A bitter laugh escaped her. “How convenient.”

“It wasn’t,” he said, pain tightening his features. “It shattered every illusion I had about those months. She admitted she intercepted our letters. Every one of them.”

Violet’s eyes narrowed. He had said as much at Nathaniel’s estate, and she still wasn’t sure she believed him.

“She admitted,” he continued, “that she sent you away without my knowledge. That she chose the Hamilton lands because they were close enough to banish you quickly, and far enough that we should never cross paths. She told me she invented the tale of your being a war widow so the village would ask no questions, and to protect the Ashford name when she purchased this cottage.”
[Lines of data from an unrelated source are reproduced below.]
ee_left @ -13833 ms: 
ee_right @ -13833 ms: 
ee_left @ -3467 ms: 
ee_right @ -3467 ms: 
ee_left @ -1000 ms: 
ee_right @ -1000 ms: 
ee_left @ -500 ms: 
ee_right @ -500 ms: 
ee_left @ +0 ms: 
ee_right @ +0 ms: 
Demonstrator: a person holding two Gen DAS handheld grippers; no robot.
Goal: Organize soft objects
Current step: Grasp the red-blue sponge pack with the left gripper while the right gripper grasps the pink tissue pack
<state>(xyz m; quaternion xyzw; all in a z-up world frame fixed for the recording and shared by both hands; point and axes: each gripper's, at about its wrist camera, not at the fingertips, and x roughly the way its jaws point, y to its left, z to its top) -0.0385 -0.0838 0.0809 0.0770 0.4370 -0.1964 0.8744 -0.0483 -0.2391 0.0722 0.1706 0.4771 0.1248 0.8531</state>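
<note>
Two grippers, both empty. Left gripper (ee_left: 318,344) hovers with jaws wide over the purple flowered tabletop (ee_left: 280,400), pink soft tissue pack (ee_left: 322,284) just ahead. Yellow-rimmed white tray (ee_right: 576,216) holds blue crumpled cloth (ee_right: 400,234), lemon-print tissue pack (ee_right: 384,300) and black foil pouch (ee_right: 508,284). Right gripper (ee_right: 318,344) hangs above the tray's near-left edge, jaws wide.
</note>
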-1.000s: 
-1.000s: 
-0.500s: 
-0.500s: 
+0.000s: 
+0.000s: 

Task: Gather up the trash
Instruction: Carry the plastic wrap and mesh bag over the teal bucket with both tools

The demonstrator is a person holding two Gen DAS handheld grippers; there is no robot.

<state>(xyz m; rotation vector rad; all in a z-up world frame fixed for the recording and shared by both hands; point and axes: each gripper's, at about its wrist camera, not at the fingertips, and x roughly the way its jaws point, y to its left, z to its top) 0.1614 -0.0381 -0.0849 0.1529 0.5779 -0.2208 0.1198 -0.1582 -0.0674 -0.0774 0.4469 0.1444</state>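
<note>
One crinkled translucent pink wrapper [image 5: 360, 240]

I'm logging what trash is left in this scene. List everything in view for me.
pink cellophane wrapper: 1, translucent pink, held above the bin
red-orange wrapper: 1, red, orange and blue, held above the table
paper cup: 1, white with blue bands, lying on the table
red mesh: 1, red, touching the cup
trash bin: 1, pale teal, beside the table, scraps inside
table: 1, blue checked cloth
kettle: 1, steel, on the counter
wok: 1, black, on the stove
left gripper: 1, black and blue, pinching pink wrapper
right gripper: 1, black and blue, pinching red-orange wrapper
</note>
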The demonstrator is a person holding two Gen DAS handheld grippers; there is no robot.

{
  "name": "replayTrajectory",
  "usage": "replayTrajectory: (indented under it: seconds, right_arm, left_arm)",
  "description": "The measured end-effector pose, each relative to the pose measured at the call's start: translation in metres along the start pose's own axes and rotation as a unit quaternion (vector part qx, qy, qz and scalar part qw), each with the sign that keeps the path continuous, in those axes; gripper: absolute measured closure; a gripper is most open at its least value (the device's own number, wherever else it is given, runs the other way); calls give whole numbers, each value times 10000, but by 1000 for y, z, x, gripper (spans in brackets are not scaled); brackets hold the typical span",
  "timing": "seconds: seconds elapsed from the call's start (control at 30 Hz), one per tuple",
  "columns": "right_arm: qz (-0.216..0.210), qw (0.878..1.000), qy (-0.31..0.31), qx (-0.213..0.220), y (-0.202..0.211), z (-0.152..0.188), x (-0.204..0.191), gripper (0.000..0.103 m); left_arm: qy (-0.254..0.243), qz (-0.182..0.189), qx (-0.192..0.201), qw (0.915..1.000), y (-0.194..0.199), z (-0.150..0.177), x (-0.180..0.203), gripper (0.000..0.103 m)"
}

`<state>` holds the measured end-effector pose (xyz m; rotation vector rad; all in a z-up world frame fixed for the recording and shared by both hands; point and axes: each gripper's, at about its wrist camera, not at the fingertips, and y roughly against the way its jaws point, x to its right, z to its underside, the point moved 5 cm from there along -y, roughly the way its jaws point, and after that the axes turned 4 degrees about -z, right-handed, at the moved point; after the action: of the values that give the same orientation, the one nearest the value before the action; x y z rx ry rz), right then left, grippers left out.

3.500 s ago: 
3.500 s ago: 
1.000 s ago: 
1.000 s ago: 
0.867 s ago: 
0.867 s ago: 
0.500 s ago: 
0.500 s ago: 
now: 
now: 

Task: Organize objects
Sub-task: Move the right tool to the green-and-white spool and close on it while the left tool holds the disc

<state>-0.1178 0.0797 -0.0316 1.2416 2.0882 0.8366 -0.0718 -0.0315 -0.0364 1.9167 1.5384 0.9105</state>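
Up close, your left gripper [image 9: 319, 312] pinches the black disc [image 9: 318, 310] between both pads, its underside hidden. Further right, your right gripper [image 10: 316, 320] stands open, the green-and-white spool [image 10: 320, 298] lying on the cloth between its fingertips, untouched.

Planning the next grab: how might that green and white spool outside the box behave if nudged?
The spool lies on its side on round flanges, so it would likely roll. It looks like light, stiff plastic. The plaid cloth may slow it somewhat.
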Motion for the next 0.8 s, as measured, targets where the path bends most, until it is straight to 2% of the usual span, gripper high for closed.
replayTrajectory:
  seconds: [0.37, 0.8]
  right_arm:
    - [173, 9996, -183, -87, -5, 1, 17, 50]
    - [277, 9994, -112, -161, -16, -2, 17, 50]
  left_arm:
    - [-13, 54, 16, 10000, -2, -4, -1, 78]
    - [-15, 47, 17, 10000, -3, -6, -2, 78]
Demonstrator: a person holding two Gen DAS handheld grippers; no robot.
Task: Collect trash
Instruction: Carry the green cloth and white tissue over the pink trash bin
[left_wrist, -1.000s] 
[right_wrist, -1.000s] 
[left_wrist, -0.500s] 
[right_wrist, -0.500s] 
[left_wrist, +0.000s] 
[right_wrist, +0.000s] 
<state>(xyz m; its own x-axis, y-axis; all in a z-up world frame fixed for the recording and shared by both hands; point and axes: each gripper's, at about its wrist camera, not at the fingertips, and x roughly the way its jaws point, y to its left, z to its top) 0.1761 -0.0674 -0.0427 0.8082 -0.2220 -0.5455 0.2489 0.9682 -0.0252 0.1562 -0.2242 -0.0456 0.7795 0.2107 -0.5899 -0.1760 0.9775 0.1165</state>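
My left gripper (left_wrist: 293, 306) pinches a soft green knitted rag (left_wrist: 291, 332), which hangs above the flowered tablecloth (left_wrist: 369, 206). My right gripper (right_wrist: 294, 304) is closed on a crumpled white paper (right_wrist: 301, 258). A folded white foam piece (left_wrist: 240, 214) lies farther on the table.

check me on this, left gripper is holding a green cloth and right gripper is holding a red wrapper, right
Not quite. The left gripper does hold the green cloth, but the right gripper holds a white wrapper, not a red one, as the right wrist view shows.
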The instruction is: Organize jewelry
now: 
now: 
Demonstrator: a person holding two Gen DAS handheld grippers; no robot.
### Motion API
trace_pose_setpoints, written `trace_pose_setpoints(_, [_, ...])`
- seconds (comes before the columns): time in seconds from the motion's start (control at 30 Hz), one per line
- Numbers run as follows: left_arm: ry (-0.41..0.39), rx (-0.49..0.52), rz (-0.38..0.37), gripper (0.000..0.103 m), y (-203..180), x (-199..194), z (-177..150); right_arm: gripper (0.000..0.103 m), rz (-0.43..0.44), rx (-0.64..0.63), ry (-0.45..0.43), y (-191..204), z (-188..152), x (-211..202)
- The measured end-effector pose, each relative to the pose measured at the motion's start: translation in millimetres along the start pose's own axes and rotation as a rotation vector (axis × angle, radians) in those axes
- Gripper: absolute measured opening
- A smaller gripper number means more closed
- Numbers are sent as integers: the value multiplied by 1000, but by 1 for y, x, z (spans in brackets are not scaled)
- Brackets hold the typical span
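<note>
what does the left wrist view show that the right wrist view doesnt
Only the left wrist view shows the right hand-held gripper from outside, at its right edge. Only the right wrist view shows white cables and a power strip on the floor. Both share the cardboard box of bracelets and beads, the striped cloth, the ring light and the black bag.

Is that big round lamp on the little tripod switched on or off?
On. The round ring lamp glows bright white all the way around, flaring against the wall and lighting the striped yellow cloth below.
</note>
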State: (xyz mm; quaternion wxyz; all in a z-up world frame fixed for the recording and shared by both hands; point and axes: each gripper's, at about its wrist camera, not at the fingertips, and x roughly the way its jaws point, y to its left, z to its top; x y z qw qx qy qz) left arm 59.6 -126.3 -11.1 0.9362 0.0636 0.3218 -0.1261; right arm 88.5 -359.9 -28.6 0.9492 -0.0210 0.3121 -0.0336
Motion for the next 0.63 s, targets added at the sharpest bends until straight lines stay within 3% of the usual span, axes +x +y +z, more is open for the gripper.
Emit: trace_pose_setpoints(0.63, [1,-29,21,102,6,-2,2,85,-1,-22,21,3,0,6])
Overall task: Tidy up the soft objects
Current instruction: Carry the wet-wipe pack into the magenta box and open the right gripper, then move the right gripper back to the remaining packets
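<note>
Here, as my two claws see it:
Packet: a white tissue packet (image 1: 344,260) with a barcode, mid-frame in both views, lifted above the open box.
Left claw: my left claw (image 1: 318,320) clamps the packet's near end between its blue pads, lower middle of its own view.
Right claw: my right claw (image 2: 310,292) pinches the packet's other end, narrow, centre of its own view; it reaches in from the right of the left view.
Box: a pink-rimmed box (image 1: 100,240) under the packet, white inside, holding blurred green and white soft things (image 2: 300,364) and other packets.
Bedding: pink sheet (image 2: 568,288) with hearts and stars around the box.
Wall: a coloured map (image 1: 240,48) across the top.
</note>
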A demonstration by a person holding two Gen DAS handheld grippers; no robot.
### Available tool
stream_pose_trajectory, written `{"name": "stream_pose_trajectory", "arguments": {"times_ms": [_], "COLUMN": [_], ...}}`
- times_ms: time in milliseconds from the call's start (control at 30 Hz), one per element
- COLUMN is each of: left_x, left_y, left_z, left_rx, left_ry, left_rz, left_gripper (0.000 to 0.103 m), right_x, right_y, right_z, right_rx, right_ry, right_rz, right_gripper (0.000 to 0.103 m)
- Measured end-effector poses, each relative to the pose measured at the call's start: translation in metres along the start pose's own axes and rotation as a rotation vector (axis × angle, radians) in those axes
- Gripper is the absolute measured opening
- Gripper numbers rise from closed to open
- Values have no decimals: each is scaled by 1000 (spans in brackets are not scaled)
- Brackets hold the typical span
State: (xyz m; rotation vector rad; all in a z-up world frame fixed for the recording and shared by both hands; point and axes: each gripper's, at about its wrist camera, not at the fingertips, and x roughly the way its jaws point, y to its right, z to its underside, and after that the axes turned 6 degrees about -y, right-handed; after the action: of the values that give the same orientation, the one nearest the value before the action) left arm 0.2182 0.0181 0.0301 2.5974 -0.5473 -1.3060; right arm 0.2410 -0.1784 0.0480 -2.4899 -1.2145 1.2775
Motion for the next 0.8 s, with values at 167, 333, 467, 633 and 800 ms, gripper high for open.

Her crossed arms tightened, pressing hard against her ribs as if she could hold herself together by force alone.

“That last Season,” he went on, “I felt I was being pulled apart. My parents told me our finances were failing. That the estate might be lost. They pressed me—every day—to secure a match with a woman whose dowry could save Ashford.”

He swallowed hard.

“And when nothing came from you—though I wrote constantly—I thought…”

His voice dropped, fraying at the edges.

“…I thought you had changed your mind first.”

Violet’s chest tightened, a sharp inward squeeze she refused to let show.

“I wrote you so often that Season,” she whispered. “I checked the post every day.”

“I know that now,” he said, the regret unmistakable in his voice. “I’ve held your letters in my hands. Read every word. At the time… your silence was all I had to go by. And I—God help me—let myself believe you no longer wanted a life as my countess.”

The words seared, but she kept her face cold. She refused to let him see how much they hurt.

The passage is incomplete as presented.